Apart from these well-reflected studies, however, a shortage of serviceable theories has been a problem for otherwise impressive books such as the classic work
on the subject, Kenneth Clark’s charming Landscape into Art (1949). The book is,
as always with Clark, bristling with sensitive observations, but the categories in
which they are organised – “Landscape of Fact” versus “Landscape of Fantasy”, for
example – unfortunately seem a little home-made. To an even greater extent, Götz
Pochat’s monumental stocktaking of 1973 lacks theoretical awareness, indeed any
kind of organisational thinking, and accordingly remains a mountain of detached –
albeit often useful – information.103 Although structuring his likewise sumptuously
learned Landscape and Memory (1995) according to potentially apposite divisions –
the exclusive wilderness categories of wood, water and rock – Simon Schama also
seemingly fails, and strangely so, to crack the iconological code of landscape.104
More incisive on a reflective level, albeit still without an actual methodology,
is an earlier work by Max J. Friedländer, Essays über die Landschaftsmalerei und andere
Bildgattungen (1947).
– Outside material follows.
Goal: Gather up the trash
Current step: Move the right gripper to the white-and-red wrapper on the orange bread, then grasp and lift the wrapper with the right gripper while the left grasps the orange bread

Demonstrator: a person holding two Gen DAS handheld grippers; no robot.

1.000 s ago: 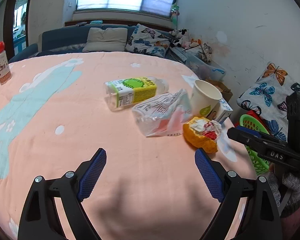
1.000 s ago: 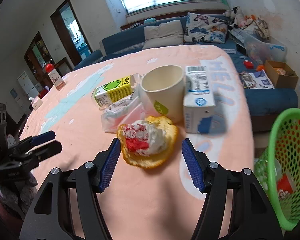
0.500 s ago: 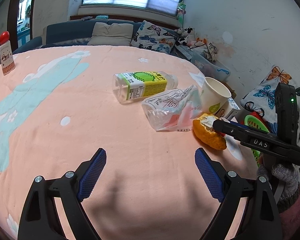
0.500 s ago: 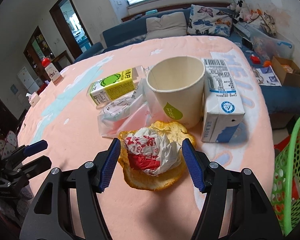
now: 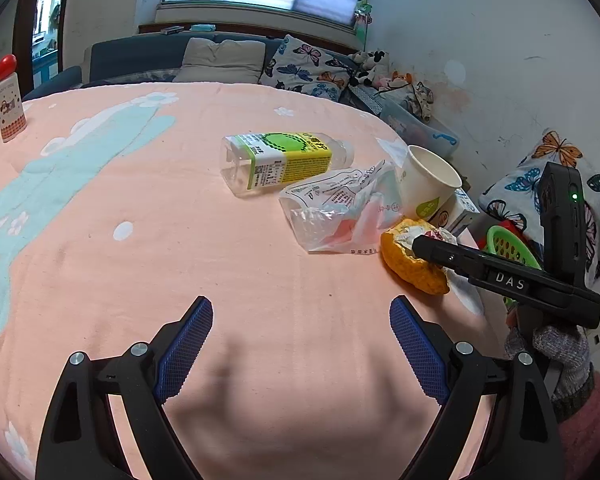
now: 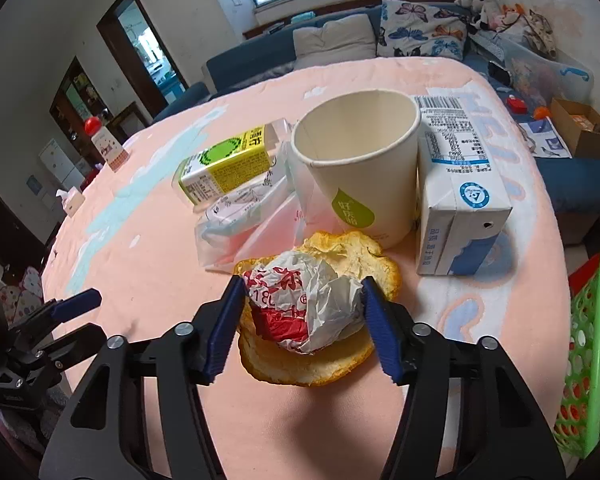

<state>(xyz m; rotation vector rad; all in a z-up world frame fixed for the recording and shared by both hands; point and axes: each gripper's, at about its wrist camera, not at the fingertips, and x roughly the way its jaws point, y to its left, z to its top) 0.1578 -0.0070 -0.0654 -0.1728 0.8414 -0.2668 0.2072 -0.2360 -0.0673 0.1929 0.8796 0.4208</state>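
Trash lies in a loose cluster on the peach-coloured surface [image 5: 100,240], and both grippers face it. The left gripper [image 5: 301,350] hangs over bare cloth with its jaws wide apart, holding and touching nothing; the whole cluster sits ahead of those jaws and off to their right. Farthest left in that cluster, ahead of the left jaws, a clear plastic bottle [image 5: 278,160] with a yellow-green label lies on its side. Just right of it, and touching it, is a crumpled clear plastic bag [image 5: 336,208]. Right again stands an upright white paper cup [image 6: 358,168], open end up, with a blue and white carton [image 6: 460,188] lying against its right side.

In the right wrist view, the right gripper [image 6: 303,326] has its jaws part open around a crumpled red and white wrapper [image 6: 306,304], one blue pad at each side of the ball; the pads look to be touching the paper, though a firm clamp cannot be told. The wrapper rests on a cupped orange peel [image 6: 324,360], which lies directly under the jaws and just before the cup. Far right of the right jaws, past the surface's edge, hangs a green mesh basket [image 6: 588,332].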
Friedländer points out that landscape is concerned with spatial context, and that both – landscape and space – are only realised at a relatively
advanced degree of civilisation. Primitive peoples, like children, represent mountains, trees and rivers as isolated things, whereas the same phenomena in an actual
landscape appear as elements of an indissoluble wickerwork.105 In his more systematically reflected book (1993) on Albrecht Altdorfer’s landscape images, the earliest
autonomous examples in the West, Christopher Wood extends this line of thought,
seeing in modern landscape painting a total collapse of a previously fundamental
distinction: the distinction between ergon and parergon, work and by-work, figure
and landscape.106 With this tool in hand, it seems difficult to continue believing that
the corpo-centric Renaissance could be identical with landscape-fixated modernity.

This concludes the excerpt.